- [Dataset excerpts]
--- --- ---

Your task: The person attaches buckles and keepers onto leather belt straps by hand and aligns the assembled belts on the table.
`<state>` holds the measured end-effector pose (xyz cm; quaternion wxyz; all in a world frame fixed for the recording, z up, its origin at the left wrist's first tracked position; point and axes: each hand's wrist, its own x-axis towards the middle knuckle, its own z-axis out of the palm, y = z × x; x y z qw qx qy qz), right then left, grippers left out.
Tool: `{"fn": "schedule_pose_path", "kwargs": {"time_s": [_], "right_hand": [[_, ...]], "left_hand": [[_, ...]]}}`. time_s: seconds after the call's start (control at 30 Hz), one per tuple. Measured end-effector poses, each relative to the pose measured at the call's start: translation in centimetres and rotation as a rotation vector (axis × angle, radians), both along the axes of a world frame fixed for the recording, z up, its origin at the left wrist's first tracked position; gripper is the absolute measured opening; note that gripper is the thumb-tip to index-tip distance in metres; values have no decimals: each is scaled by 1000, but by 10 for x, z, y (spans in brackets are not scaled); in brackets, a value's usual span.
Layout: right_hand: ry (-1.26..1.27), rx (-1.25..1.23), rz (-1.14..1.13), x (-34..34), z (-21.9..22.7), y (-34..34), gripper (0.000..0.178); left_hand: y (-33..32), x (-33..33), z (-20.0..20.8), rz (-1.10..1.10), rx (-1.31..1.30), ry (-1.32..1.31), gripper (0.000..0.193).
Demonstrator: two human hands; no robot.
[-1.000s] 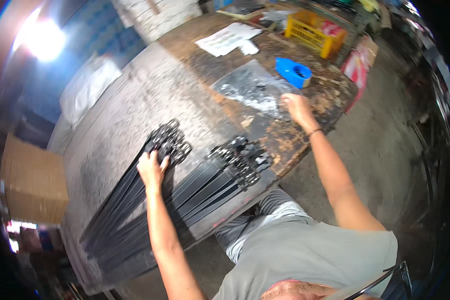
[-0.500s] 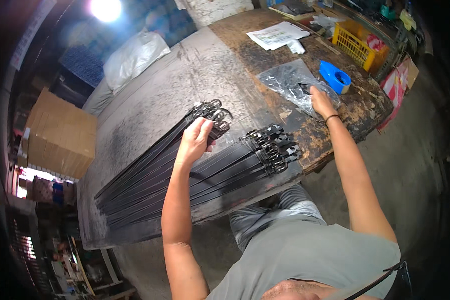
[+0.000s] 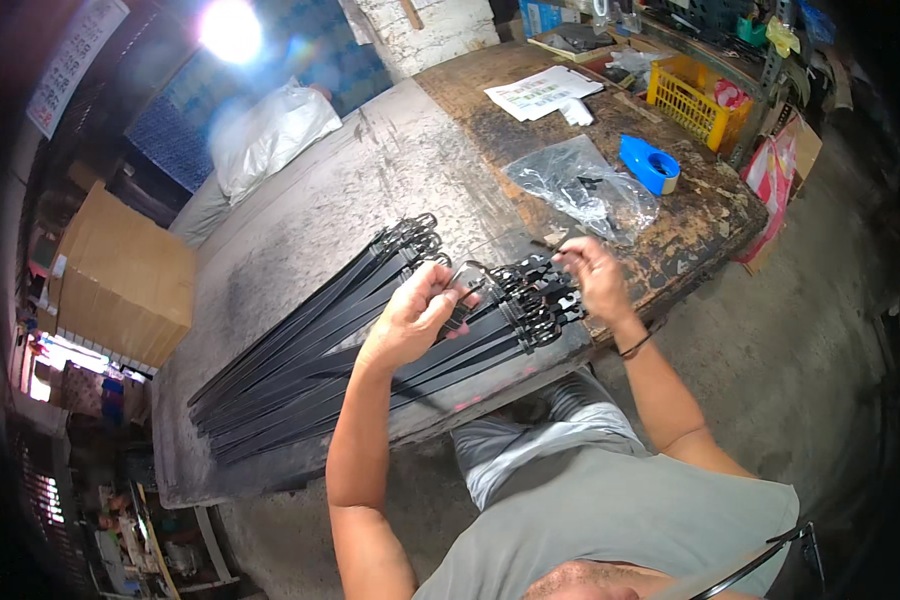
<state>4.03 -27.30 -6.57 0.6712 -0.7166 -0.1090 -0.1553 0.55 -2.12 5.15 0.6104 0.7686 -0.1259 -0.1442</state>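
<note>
Two bundles of long black straps lie across the table. The far bundle [image 3: 300, 325] ends in dark metal loops, and the near bundle [image 3: 470, 345] ends in a cluster of dark buckles [image 3: 530, 300]. My left hand [image 3: 410, 315] is closed on the end of one strap, whose dark wire-like loop [image 3: 470, 272] sticks out past the fingers. Just right of the buckles, my right hand [image 3: 598, 285] pinches a small dark piece [image 3: 547, 245], too small to name. Beyond it lies a clear plastic bag [image 3: 595, 195] with small black pieces inside.
A blue tape dispenser [image 3: 650, 165] sits right of the bag. Farther back are printed sheets [image 3: 540, 92] and a yellow basket [image 3: 695, 105]. A cardboard box [image 3: 120, 280] and a white sack [image 3: 275, 140] stand left. The worn table [image 3: 370, 150] ends at my waist.
My right hand has left the plastic bag and come toward my left hand with a small dark piece. My left hand has shifted right and nearer, holding the strap end.
</note>
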Motion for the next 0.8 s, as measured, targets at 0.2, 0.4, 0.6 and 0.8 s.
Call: {"fn": "schedule_pose_path", "kwargs": {"time_s": [0.2, 0.4, 0.6, 0.8], "right_hand": [[-44, 155, 274, -22, -13, 80, 16], [-51, 441, 346, -35, -24, 115, 17], [-197, 164, 206, -34, -26, 105, 15], [-101, 31, 195, -33, 16, 80, 21]], "left_hand": [[9, -8, -3, -160, -215, 128, 37], [13, -14, -10, -140, -319, 88, 34], [17, -3, -27, -211, -359, 170, 31], [-2, -2, -48, 20, -260, 43, 24]]}}
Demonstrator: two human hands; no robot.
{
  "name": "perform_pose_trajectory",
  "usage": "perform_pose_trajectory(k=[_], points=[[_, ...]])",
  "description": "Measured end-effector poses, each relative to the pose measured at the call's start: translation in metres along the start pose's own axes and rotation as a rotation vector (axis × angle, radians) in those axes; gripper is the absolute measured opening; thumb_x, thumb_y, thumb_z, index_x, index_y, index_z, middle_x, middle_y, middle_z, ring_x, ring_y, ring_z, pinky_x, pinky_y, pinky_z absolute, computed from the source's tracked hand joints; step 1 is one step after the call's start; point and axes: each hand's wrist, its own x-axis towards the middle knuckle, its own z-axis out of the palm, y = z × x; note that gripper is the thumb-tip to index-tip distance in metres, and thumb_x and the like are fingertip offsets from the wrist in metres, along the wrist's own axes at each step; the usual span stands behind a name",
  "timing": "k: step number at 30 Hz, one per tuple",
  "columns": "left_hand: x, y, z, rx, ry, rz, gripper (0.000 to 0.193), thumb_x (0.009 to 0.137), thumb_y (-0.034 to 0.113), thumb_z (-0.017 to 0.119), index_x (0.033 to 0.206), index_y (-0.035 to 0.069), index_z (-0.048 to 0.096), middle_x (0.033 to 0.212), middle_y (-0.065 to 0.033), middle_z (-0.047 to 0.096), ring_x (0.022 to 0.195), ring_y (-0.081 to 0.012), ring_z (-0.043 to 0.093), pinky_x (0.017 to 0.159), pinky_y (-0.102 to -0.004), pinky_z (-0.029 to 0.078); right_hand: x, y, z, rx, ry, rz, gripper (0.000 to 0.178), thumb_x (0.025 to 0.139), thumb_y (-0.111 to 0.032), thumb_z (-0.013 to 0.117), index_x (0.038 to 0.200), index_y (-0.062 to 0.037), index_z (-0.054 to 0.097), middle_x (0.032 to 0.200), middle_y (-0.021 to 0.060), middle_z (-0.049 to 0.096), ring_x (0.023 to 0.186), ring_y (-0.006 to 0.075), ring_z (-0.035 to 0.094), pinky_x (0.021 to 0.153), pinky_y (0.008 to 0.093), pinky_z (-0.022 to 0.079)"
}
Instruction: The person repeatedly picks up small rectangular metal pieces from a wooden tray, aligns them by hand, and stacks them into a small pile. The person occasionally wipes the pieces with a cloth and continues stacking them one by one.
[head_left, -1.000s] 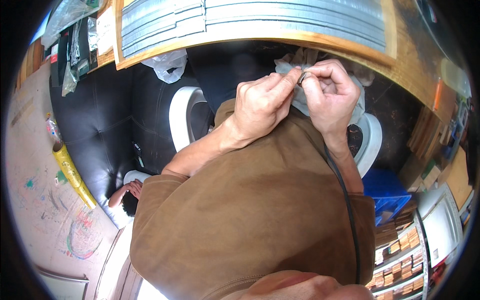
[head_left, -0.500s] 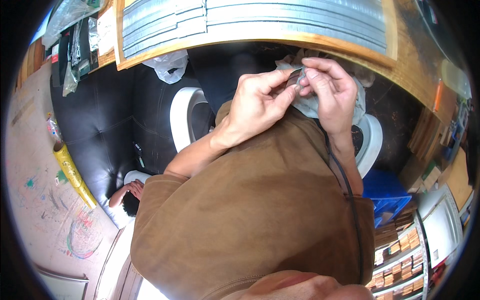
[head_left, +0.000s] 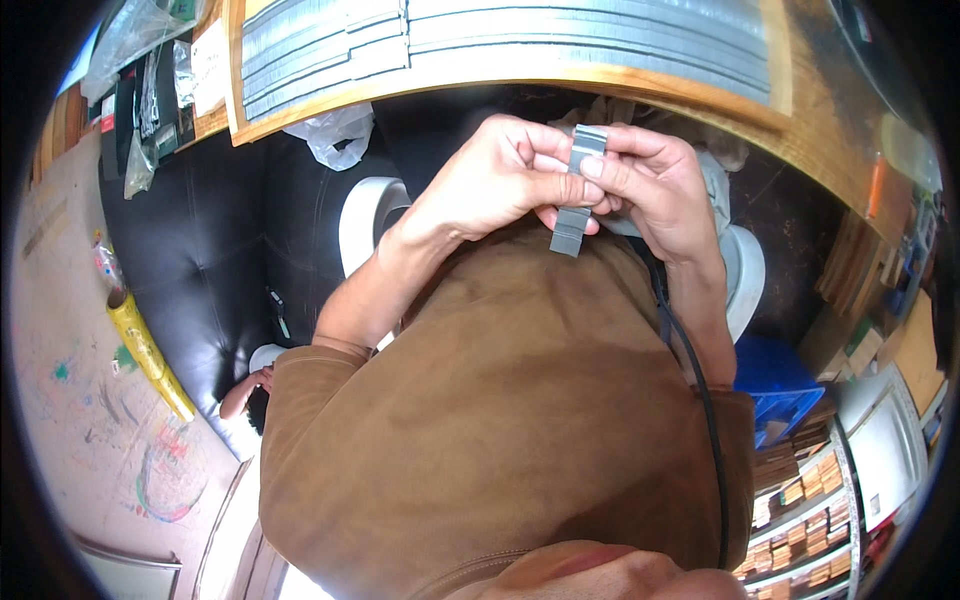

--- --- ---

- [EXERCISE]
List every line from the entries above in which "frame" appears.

- [RESULT FOR THIS EXERCISE]
`<state>` holds the measured end-effector pose (xyz cm; quaternion wxyz; all in a world frame fixed for the recording, z up, its origin at the left wrist's first tracked position; point and axes: each hand's wrist, its own x-axis towards the middle knuckle, its own z-axis out of the palm, y = z × x; x y z qw qx qy qz), right then left, grippers left out.
Tool: `{"fn": "schedule_pose_path", "kwargs": {"time_s": [_], "right_hand": [[_, ...]], "left_hand": [[_, ...]]}}`. time_s: seconds after the call's start (control at 30 Hz), one per tuple. Measured end-effector poses, each relative to the pose measured at the call's start: translation in centimetres and rotation as a rotation vector (axis × angle, radians), both along the axes of a world frame fixed for the recording, z up, its origin at the left wrist's first tracked position; gripper is the absolute measured opening; note that gripper is the thumb-tip to index-tip distance in metres; values have no decimals: each is scaled by 1000, but by 10 for x, z, y (spans in brackets are not scaled); in brackets, a value's usual span.

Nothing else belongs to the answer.